7. The witness had the computer readout certain data.
8. The witness used the proper procedures to obtain the readout including the entry of a proper user-name and password and the proper commands.
9. The computer was in proper working order at the time the witness obtained the readout.
10. The witness recognizes the exhibit as the readout.
11. The witness explains how he or she recognizes the readout.
12. If the readout contains strange symbols or terms, the witness explains the meaning of the symbols and terms for the trier of fact.
13. The business has implemented a proper computer policy and system control procedures that limit access to the data.
14. The computer system can generate reports as to when any original data was changed, modified, or deleted, including the time and date, the name of the employee taking such action, and the basis for the action.
15. The business exercises control over access to the database.
16. The software programs have been verified for accuracy and all patches, fixes, and new features have been and are uploaded on a regular basis.

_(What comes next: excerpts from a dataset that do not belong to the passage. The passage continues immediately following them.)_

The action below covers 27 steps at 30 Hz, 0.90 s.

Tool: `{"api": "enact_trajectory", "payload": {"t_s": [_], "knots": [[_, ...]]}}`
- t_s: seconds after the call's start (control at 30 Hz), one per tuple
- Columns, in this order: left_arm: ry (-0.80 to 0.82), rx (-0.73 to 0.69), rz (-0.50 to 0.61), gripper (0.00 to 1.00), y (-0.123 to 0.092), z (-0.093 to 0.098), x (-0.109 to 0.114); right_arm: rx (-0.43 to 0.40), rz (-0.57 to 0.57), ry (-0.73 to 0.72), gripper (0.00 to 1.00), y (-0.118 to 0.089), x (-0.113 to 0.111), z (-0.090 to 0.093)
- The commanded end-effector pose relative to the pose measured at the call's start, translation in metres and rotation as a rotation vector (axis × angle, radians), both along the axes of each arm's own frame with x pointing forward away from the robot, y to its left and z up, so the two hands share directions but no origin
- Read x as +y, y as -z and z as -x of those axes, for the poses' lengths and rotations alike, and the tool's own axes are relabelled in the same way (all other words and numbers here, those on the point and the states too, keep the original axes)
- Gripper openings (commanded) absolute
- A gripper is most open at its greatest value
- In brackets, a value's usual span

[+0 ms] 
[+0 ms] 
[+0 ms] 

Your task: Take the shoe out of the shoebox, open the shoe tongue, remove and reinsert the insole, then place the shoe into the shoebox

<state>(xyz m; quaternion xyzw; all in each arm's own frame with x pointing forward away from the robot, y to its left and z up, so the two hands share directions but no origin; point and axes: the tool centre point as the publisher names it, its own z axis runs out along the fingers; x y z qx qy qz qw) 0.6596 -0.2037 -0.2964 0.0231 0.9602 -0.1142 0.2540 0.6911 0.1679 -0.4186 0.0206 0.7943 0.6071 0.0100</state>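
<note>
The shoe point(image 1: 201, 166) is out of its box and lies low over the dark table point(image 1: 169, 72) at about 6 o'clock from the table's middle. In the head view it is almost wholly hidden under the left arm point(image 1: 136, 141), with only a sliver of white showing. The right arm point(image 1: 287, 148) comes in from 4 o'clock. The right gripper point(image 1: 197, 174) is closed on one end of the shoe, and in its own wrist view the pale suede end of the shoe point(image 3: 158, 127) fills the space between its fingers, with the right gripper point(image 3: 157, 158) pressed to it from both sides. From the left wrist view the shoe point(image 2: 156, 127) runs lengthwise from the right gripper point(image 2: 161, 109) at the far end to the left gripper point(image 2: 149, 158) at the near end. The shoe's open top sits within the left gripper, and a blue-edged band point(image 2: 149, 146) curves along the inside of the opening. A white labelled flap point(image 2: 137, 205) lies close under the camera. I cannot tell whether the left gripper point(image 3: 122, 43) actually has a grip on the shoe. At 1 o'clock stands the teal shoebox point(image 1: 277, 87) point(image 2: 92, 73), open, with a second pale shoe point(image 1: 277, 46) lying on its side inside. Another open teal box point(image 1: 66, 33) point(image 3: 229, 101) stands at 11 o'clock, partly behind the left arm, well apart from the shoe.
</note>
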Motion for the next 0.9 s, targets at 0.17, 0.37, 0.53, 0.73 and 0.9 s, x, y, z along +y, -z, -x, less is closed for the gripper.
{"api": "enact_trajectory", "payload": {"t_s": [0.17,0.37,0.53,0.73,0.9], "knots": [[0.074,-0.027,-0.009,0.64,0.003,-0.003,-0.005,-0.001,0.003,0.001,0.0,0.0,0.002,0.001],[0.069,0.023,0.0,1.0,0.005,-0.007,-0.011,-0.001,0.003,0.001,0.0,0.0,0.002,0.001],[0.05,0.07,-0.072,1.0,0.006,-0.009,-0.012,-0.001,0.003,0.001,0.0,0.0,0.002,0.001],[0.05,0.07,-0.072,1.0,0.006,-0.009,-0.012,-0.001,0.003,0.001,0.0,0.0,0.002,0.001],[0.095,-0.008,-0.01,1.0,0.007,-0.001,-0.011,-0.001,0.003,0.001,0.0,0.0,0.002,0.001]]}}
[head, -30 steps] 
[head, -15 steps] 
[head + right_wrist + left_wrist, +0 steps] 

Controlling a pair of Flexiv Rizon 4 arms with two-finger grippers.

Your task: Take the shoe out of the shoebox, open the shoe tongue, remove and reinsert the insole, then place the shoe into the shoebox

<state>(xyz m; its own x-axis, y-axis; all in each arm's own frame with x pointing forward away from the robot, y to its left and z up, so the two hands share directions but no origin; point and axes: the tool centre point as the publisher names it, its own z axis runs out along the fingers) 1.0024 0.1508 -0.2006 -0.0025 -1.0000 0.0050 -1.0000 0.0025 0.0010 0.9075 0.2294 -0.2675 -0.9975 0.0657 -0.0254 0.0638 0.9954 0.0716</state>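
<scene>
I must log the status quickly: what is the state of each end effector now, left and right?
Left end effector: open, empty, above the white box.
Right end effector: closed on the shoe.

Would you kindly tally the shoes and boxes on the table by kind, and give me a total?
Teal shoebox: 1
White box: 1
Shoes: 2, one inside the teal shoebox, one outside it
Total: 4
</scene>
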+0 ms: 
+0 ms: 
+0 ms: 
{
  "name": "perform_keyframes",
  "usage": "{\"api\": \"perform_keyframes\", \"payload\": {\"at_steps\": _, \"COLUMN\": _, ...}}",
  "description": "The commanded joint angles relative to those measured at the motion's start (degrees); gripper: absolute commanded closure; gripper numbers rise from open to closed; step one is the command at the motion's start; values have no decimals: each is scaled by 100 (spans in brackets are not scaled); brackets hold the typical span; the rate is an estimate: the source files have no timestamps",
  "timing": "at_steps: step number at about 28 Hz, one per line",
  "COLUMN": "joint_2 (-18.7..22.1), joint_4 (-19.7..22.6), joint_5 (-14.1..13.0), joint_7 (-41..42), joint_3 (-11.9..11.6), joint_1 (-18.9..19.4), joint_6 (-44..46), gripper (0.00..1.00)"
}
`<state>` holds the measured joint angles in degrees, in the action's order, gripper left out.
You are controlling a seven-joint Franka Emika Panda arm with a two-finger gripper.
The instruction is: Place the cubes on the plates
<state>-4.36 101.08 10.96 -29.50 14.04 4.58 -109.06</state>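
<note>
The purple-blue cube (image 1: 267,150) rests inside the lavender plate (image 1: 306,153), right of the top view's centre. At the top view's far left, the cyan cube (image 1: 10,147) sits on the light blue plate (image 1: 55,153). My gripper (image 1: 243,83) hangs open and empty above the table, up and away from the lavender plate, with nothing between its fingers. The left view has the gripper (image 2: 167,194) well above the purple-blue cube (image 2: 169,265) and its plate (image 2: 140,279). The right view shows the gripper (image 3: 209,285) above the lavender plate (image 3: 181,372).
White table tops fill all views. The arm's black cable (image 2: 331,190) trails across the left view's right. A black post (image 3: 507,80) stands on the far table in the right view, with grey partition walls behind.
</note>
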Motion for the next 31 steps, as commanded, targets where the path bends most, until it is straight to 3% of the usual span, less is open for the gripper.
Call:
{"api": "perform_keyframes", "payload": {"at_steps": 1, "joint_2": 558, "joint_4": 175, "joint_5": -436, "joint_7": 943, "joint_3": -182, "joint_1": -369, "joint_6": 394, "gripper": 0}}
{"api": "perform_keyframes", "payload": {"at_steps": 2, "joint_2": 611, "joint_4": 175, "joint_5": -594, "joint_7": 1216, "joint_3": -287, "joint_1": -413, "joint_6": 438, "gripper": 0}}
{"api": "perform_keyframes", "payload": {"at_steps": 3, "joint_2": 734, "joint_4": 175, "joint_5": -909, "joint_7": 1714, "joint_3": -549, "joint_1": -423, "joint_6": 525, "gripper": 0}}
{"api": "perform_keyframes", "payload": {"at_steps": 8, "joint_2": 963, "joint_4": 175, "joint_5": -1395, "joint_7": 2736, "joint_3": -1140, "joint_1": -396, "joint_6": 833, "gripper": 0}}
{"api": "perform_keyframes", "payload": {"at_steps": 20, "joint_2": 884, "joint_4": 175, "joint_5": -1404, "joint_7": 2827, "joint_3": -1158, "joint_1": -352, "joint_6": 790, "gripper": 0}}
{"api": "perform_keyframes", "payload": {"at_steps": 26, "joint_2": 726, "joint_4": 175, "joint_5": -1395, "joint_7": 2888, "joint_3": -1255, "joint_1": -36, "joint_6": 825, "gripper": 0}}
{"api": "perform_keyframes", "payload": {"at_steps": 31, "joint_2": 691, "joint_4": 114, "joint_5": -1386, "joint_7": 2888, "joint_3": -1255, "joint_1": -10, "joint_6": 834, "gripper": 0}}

17. The business has implemented regular audit procedures to assure the continuing integrity of the records.
18. The business has a regular system to backup all databases and checks the system for accuracy on a daily basis.
19. The witness has complete access to the computer system and database, is familiar with how the data is entered, stored and maintained, has personal knowledge of ally verification and security systems, and can testify that all of these matters were personally verified in connection with the evidence proffered.
20. The witness must be able to offer evidence of sufficient training, experience and expertise in these areas to offer the detailed foundation evidence required for authentication.
How should the attorney for the Debtor deal with this type of evidence? It is suggested that a Motion to Strike the Affidavit with the defective account data should be filed. This type of motion can be filed pursuant to Rule 7012 of the Bankruptcy Rules and Rule 12(e) of the Federal Rules of Civil Procedure. The motion must be filed with “20 days after service” of the Affidavit and the substantive objection is that the document is replete with data or account information that is not admissible and therefore immaterial to the issues before the Court.
With the number of affidavits and legal documents that are currently being executed by third-party providers, or by document assembly and preparation operations pursuant to "signing authorities," it is essential that these foundation rules be enforced in every case in order to prevent the complete high-jacking of our system of justice and to prevent a total disregard for the Rules of Evidence.